誰も殺さないもの
強い風が、開け放った窓から吹き込んで、薄いレースのカーテンと、日差しを遮る為の暗幕を、はためかせていた。
唯斗の通う教室は、校舎の三階にあるのだ。
生徒の一人が立ち上がり、窓を半分閉めて、カーテンを壁に括り直した。
なにもなかったかのように席に着くと、その様子を眺めていたのっぺらぼうの生徒達は、関心を失って、黒板に向き直った。
伝統的に黒板という名前で呼んではいるけれど、それはパソコンに繋がれた大きなディスプレイで、教師は準備された教材に、チョークではなくライトペンで書き込みをする。
教師のほとんどは、パートタイムのボランティアだ。職業としての教師は担任のマネージャーだけ。マネージャーは教鞭を取ることがない。
生徒に偏向思想を植え付けることがないように、という配慮だ。
日本の教育は、あらゆる政治信条、宗教、スポーツ、科学的知見に対して公正、中立であるよう努力している。そんなこと不可能なのに、真顔で、信仰の話はよしなさい、と教師は言う。
科学的知見の話も、スポーツの話も、宗教のそれぞれの立場も論議しないようにしたら、学校で教わることなんかなにもない。
まるでジョークみたいだ。なにひとつ信じては駄目よ、と言われているようだ。
唯斗は、べつになにも信じないけれど、世界になに一つ信じられる物がないとは、思いたくない。
ただ机に座っているだけで苦痛だった。ずっと昔からそうだ。行儀よく型に嵌まる感じがすごく嫌だった。自分の時間を窮屈な物にして、足並みをそろえる感じも不愉快だった。
人間はもともと、みんな違うように出来ている。同じようにするなんて無理だ。
――そうね、あなたは違うわ。
ぎょっとして、唯斗は後ろの席を振り向いた。唯斗の後ろに座っているのは小学校時代から知っているクラスメートで、愛嬌たっぷりの笑顔が人気を集める女の子だ。
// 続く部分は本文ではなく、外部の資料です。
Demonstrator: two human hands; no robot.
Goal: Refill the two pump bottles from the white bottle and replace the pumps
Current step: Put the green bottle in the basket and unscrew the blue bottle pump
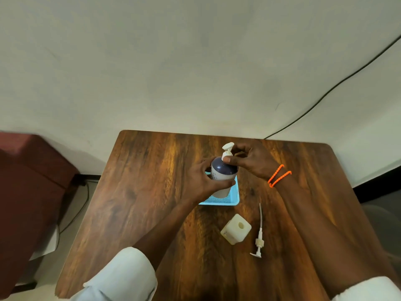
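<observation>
turning the pump collar squarely on the neck appears to be the step in hand, judged from the head view, though whether it is being loosened or tightened cannot be told. it is best done with the dark-shouldered pump bottle [223,172] kept upright and pressed down into the blue tray [235,197], so that the thread is not crossed and nothing is tipped out; short twists from the fingertips are called for rather than force on the nozzle.

in the head view, the left hand [205,181] is wrapped around the bottle's body, the fingers curled to a firm grasp with the thumb lying across the lower front. the right hand [247,161] is held at the pump [227,149], its thumb and fingertips pinched closely about the collar just under the white head; little gap is left between them. an orange band [278,175] is worn at that wrist.

nearer the person, on the wooden table [130,192], a squarish cream bottle [235,229] stands open, its hole uncovered, and a second pump [259,235] with its long tube is laid just beside it, not yet fitted. a white refill bottle cannot be told apart with certainty.
</observation>
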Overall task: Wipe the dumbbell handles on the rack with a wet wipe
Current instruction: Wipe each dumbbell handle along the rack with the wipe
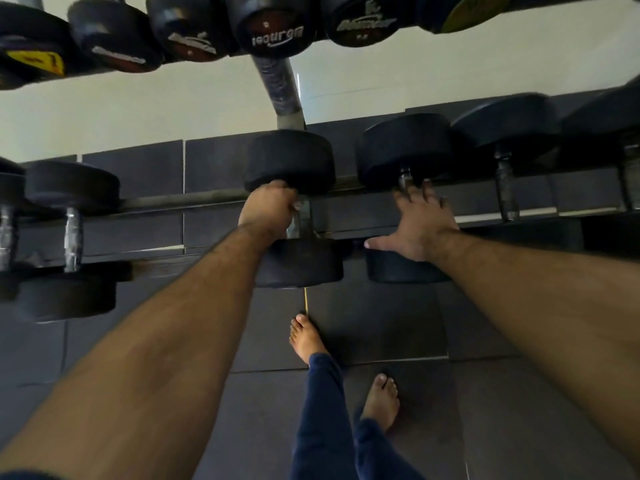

飾り気のないヘアピンで前髪を上げているので、つやつやのおでこが丸見えだった。
教師に受けそうな大人しい容姿だけれど、ちゃんと身だしなみには気を使っていて、その清潔感が男子のハートも掴んでいる。
風が強くて、またカーテンがほどかれた。ばたばたとはためくけれど、今度は誰も立ち上がらなかった。
「なんか、言った?」
――あなたは、わたしたちとは違う。わたしたちは誰も殺さないもの。